## Tidy Data Introduction

Based on [Tidy Data](http://vita.had.co.nz/papers/tidy-data.html), by Hadley Wickham  
*The Journal of Statistical Software, vol. 59, 2014.*

Download: [pre-print](http://vita.had.co.nz/papers/tidy-data.pdf) | [from publisher](http://www.jstatsoft.org/v59/i10/)

---

In [1]:
import pandas as pd

### Data structure

We focus here on tabluar data, which are rectangular "spreadsheets" made up of **rows** and **columns**.

[Pandas](https://pandas.pydata.org/) is the Python module that lets you store and manipulate tablular data. There are a lot of great online documentation and tutorials on Pandas, including the [10 minutes to Pandas tutorial on the offical documentation site](https://pandas.pydata.org/pandas-docs/stable/10min.html).

In Pandas this data is stored in a `DataFrame`. There are many ways to create DataFrames. In this workshop we will mostly load data in from commma-separated value (CSV) files, but here I will use one of the many methods to create them manually, just so you've seen an example.

All columns have a name, and each row has an Index. Here we start with two columns, "treatment a" and "treatment b", each containing results of measurements that were made during the two treatments. The names of the people treated are used as the row indices.

In [2]:
df = pd.DataFrame({'treatment a':[None, 16, 3],
                   'treatment b':[2, 11, 1]},
                 index=["John", "Jane", "Mary"])
df

Unnamed: 0,treatment a,treatment b
John,,2
Jane,16.0,11
Mary,3.0,1


If we transpose the rows and columns, it's somehow the same data, but we need a way to talk about the information contained here, and understand what structure will lead us to the easiest analysis and visualization

In [3]:
df.T

Unnamed: 0,John,Jane,Mary
treatment a,,16.0,3.0
treatment b,2.0,11.0,1.0


### Data semantics

Datasets contain **values**

- Numbers (quantitative, or numerical)
- Strings (qualitative, or categorical)
- Dates + times (quantitative, or parts of dates and times can be categorical)

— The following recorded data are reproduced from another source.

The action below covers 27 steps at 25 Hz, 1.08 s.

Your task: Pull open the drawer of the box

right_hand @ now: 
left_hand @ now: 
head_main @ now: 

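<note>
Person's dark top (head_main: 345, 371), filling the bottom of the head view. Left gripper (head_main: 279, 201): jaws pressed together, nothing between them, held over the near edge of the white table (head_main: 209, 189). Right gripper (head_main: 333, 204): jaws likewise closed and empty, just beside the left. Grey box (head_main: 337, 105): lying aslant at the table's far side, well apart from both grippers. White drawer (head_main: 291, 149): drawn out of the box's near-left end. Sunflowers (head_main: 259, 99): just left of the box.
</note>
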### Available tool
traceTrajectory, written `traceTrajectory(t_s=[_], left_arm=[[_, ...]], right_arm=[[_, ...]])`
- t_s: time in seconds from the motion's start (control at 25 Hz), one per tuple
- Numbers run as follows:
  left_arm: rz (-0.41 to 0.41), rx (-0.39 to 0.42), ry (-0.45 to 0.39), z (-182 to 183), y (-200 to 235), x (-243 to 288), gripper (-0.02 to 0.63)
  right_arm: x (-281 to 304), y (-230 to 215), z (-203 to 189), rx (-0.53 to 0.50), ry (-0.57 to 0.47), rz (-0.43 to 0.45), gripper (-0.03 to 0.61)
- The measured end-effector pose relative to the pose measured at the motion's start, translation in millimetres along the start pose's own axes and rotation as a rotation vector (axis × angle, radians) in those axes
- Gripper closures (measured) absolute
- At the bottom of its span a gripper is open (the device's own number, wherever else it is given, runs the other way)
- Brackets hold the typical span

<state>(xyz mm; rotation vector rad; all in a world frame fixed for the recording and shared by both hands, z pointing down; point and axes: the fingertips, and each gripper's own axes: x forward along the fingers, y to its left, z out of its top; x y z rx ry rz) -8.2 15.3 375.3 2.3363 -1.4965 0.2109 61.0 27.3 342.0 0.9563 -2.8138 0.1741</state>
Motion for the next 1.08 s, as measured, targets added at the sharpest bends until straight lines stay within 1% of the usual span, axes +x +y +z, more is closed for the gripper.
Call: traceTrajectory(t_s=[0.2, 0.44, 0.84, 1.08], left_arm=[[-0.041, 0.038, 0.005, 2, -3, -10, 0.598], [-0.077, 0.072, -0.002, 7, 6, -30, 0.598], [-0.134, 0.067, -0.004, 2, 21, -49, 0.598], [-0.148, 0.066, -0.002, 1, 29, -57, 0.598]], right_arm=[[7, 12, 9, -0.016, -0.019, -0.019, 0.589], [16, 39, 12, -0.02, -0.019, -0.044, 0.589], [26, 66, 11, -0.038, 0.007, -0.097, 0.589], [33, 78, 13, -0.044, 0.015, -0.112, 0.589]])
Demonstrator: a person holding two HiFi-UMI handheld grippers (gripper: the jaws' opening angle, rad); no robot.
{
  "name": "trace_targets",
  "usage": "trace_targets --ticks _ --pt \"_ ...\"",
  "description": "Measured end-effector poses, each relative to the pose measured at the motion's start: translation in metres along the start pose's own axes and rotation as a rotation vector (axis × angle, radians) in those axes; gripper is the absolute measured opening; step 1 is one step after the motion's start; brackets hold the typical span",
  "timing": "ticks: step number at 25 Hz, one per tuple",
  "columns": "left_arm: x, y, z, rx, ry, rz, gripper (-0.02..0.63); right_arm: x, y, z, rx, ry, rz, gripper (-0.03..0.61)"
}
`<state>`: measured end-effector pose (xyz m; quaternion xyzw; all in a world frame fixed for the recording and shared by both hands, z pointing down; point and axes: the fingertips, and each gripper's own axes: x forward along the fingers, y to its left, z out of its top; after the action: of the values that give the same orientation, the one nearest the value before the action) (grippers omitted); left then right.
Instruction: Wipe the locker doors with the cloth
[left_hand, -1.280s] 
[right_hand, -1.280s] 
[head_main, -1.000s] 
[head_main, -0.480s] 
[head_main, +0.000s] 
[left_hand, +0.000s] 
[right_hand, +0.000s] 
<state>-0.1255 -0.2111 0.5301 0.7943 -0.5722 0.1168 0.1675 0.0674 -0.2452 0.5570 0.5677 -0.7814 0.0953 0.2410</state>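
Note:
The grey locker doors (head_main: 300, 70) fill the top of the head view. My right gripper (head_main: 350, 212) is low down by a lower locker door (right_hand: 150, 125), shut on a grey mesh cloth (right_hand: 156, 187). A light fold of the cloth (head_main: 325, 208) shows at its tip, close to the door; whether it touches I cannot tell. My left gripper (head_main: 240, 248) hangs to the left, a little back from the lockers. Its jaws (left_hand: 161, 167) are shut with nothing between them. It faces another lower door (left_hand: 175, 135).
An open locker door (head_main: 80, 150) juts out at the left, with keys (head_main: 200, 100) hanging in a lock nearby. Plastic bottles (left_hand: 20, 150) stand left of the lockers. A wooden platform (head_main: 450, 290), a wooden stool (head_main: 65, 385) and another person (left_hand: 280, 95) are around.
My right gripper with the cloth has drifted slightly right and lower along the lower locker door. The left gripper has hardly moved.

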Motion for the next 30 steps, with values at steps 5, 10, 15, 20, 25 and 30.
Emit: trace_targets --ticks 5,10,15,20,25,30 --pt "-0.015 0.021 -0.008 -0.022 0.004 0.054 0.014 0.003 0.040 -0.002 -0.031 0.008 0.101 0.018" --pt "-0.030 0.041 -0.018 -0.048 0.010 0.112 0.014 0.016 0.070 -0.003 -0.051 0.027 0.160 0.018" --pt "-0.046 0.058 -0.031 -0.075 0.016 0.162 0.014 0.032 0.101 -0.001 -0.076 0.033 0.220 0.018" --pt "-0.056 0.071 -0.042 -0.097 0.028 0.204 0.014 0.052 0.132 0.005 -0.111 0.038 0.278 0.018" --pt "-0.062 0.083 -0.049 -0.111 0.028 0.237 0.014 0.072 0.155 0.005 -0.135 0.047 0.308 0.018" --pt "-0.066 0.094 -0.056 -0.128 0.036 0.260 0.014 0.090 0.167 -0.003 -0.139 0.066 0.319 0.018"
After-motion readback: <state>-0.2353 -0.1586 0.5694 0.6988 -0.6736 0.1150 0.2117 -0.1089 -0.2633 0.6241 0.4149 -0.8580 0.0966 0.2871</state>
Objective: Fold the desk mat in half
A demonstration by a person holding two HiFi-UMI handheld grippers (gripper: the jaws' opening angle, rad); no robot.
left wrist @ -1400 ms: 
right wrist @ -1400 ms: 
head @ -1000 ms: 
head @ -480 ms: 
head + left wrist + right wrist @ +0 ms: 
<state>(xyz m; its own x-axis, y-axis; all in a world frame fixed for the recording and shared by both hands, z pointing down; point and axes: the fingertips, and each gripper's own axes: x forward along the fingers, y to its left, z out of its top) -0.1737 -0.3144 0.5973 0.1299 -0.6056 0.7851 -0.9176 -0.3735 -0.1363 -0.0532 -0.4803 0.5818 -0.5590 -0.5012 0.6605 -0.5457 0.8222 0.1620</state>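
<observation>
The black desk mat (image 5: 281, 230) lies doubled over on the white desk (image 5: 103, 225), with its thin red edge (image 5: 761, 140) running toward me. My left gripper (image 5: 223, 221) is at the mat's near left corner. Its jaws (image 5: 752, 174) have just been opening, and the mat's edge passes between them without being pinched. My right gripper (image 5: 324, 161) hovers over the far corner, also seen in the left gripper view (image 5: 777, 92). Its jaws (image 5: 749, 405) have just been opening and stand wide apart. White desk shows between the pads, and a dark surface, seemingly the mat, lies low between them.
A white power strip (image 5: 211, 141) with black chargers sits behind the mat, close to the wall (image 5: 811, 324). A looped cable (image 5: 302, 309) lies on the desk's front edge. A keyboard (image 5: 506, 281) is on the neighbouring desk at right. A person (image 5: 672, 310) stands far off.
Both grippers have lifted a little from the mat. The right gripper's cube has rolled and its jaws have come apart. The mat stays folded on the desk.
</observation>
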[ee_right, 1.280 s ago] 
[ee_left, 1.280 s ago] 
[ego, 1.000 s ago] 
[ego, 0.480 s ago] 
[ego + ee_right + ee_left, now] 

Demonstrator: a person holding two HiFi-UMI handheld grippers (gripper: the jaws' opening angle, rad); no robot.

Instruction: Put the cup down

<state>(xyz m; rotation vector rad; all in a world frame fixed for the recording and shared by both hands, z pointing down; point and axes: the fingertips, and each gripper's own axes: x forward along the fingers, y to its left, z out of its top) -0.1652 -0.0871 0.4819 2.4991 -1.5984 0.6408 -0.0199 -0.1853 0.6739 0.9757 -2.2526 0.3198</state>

Think of a **table** as a spreadsheet of **values**, describing the attributes of a type of thing which can be named, like people, corporations, phone numbers, trips people took, recipes, ingredients, experimental measurements, etc.

- The rows are the individual instances of that thing the table is recording
- The columns describe the various attributes of that individual instance of the thing

So, every value belongs to a **variable** (column) and an **observation** (row)

- A **variable** contains all **values** of the same attribute (height, temperature, duration...)
- An **observation** contains all **values** recorded on one instance or unit (one person, one day, one trip, one company, one letter someone wrote...)

---

We will reorganize the previous table to make the **values**, **variables** and **observations** more clear. 


In [4]:
df2 = pd.DataFrame({"person":['John', 'Jane', 'Mary', 'John', 'Jane', 'Mary'],
                   "treatment":['a', 'a', 'a', 'b', 'b', 'b'],
                   "result":[None, 16, 3, 2, 11, 1]})
df2

Unnamed: 0,person,treatment,result
0,John,a,
1,Jane,a,16.0
2,Mary,a,3.0
3,John,b,2.0
4,Jane,b,11.0
5,Mary,b,1.0


In [5]:
df2.groupby("treatment").sum()

Unnamed: 0_level_0,result
treatment,Unnamed: 1_level_1
a,19.0
b,14.0


In [6]:
df2.person.unique()

array(['John', 'Jane', 'Mary'], dtype=object)

The dataset contains 18 values representing 3 variables and 6 observations

1. **person**, with three possible values (John, Mary and Jane)
2. **treatment**, with two possible values (a and b)
3. **result**, with five or six possible values, depending on how you think of the missing value (-, 16, 3, 2, 11, 1)


### Tidy data

Tidy data is a standard way of mapping the meaning of a dataset to its structure. *A dataset is messy or tidy depending on how rows, columns and tables are matched up with observations, variables and types.*

In **tidy data**

1. Each **variable** forms a **column**
2. Each **observation** forms a **row**
3. Each **type of observational unit** forms a **table**

**messy data** is any other arrangement of the data.

---

*Fixed variables* describe the experimental design and are known in advance. These are often called (as in Tableau) **dimensions**.

*Measured varibles* are what we actually measure in the experiment/study. These are called **measures**.